With large-scale institutional participation potentially right around the corner, is it surprising that “market forces” have been pushing prices down? Globalist-controlled sources are publishing a parade of articles predicting how far Bitcoin will fall … so that they can buy in at lower prices.

Technical indicators. Bitcoin (and other cryptos) appears to be ending its year-long correction. After four months of sideways oscillation in the converging wedge pattern shown below, Bitcoin broke down in mid-November—to a $3251 low on December 14.
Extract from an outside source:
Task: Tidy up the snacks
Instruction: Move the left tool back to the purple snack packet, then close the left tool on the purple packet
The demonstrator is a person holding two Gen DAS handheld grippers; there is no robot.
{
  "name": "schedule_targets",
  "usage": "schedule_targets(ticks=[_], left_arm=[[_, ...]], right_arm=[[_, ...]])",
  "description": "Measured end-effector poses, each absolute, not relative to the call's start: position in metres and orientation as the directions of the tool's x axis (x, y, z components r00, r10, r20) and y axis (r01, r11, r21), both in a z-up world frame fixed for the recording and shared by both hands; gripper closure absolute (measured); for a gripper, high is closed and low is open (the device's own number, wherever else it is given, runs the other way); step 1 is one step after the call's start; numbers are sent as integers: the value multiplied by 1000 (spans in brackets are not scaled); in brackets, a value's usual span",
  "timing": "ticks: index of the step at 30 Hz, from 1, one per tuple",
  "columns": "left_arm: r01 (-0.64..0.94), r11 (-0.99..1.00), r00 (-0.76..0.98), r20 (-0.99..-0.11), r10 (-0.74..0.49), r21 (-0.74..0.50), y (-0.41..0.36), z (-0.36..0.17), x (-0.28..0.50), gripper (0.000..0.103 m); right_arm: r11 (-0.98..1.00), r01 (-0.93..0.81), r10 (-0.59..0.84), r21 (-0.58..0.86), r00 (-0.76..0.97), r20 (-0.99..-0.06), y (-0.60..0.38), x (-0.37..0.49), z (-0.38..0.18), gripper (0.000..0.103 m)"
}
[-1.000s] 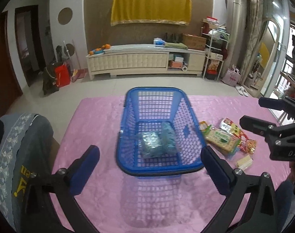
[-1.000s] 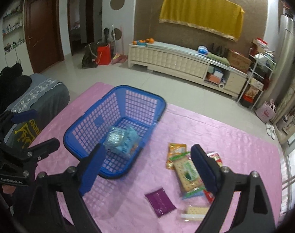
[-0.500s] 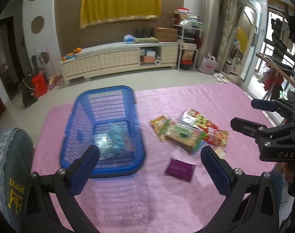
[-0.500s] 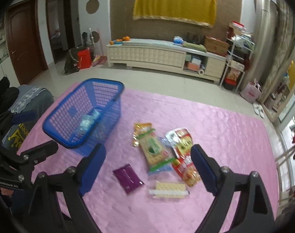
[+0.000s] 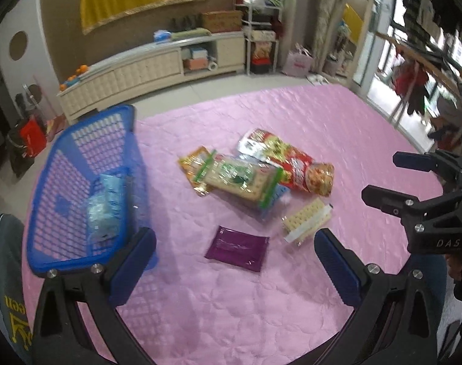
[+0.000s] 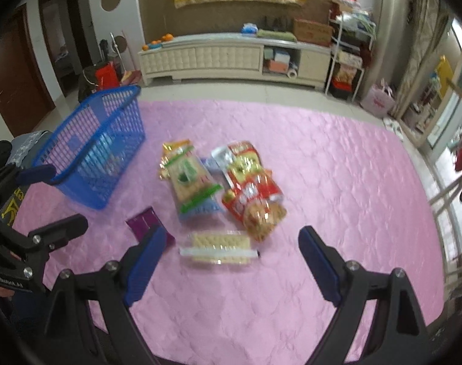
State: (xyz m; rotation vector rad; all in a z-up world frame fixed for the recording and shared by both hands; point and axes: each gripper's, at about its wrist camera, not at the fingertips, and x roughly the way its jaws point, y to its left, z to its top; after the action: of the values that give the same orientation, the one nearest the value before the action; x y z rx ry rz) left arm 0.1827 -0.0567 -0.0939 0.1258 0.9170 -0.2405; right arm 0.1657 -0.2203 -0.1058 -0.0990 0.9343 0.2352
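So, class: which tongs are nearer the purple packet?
Left. The left tongs hover open directly over the purple packet; the right tongs are off to its right, open above the cracker pack.

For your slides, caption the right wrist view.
Open right gripper hovers over a clear cracker pack, beside snack packets and a blue basket.

One basket [image 5: 78, 182], five loose snack packets [image 5: 237, 248], one inside.

Quilted pink cloth [image 5: 337, 127] with satin sheen; blue basket [image 5: 78, 158] of perforated moulded plastic; snack packets, e.g. purple sachet [image 5: 237, 248], in glossy film; tongs' blue pads [image 6: 145, 261], matt.
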Motion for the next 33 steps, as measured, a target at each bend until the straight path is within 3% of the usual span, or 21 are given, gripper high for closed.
schedule_targets(ticks=[5,16,33], left_arm=[[327,944,526,-839,-139,48,-67,-130,190,0],[392,920,404,-902,-151,22,-69,-189,224,0],[483,875,272,-953,-135,14,-71,-235,258,3]], right_arm=[[980,-191,146,49,538,-830,-232,163,-135,12],[985,-171,112,38,450,-886,-223,172,-194,12],[997,-78,58,25,466,-883,-235,178,-208,12]])
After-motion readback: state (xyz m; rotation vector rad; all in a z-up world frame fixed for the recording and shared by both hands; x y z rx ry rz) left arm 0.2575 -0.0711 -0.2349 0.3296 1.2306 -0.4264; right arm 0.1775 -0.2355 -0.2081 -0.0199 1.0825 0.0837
Subsequent trading has formed a potential inverse head-and-shoulders pattern—with “left shoulders” at 5267 and 3711, followed by the 12/14 bottom. From here, “right shoulders” could be established on the way back to a “neckline” near 4300. We are likely to see new advances up to the $5500-6000 area and drops back below 4000, perhaps testing the 12/14 low. And possibly even lower: BTC might fall to 3000 or even 2000 before the damage is complete (not likely, in my opinion). But we ARE NOT witnessing the end of the crypto phenomenon or its marketplace.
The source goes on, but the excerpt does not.